__SUPPLIED DATA__.
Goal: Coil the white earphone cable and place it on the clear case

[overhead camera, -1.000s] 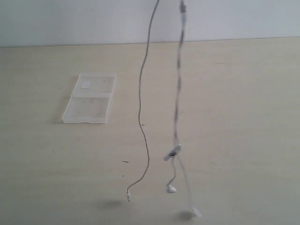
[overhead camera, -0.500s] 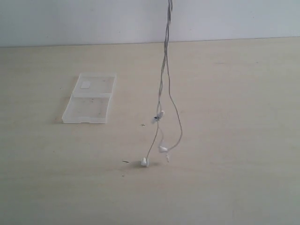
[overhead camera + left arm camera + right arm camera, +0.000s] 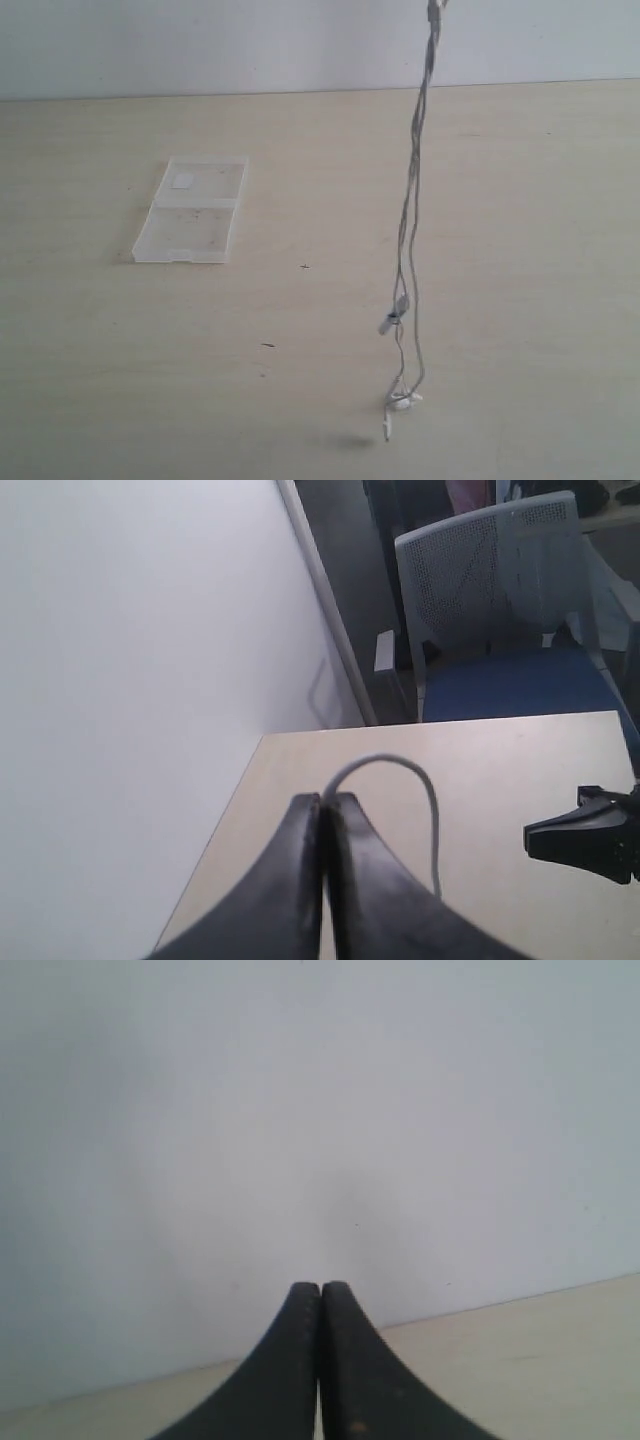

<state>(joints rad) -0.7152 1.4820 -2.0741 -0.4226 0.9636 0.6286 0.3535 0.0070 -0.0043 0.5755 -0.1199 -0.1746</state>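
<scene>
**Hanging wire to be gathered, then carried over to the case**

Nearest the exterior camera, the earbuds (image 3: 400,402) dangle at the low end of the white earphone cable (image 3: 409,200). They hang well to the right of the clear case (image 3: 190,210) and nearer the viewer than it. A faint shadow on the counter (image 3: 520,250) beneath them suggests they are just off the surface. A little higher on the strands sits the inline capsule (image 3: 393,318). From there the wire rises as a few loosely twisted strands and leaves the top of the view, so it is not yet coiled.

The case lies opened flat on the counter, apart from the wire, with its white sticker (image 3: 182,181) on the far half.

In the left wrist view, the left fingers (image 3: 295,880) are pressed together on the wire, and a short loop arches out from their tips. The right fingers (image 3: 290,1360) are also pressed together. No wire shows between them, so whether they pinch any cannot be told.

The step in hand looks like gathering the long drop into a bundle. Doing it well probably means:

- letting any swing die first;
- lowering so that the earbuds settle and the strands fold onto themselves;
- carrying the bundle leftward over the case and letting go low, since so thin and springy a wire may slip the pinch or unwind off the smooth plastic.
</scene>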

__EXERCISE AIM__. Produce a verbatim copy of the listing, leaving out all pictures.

__ANSWER TO THE PROBLEM__.
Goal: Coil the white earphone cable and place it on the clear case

[overhead camera, -1.000s] 
[overhead camera, -0.500s] 
[overhead camera + left arm camera + right arm camera, +0.000s] 

<state>(joints rad) -0.7152 1.4820 -2.0741 -0.4226 0.9636 0.6286 0.3535 0.0070 -0.0043 0.5755 -0.1199 -0.1746</state>
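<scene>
**Hanging wire to be gathered, then carried over to the case**

Nearest the exterior camera, the earbuds (image 3: 400,402) dangle at the low end of the white earphone cable (image 3: 409,200). They hang well to the right of the clear case (image 3: 190,210) and nearer the viewer than it. A faint shadow on the counter (image 3: 520,250) beneath them suggests they are just off the surface. A little higher on the strands sits the inline capsule (image 3: 393,318). From there the wire rises as a few loosely twisted strands and leaves the top of the view, so it is not yet coiled.

The case lies opened flat on the counter, apart from the wire, with its white sticker (image 3: 182,181) on the far half.

In the left wrist view, the left fingers (image 3: 295,880) are pressed together on the wire, and a short loop arches out from their tips. The right fingers (image 3: 290,1360) are also pressed together. No wire shows between them, so whether they pinch any cannot be told.

The step in hand looks like gathering the long drop into a bundle. Doing it well probably means:

- letting any swing die first;
- lowering so that the earbuds settle and the strands fold onto themselves;
- carrying the bundle leftward over the case and letting go low, since so thin and springy a wire may slip the pinch or unwind off the smooth plastic.
</scene>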

Nothing else belongs to this answer.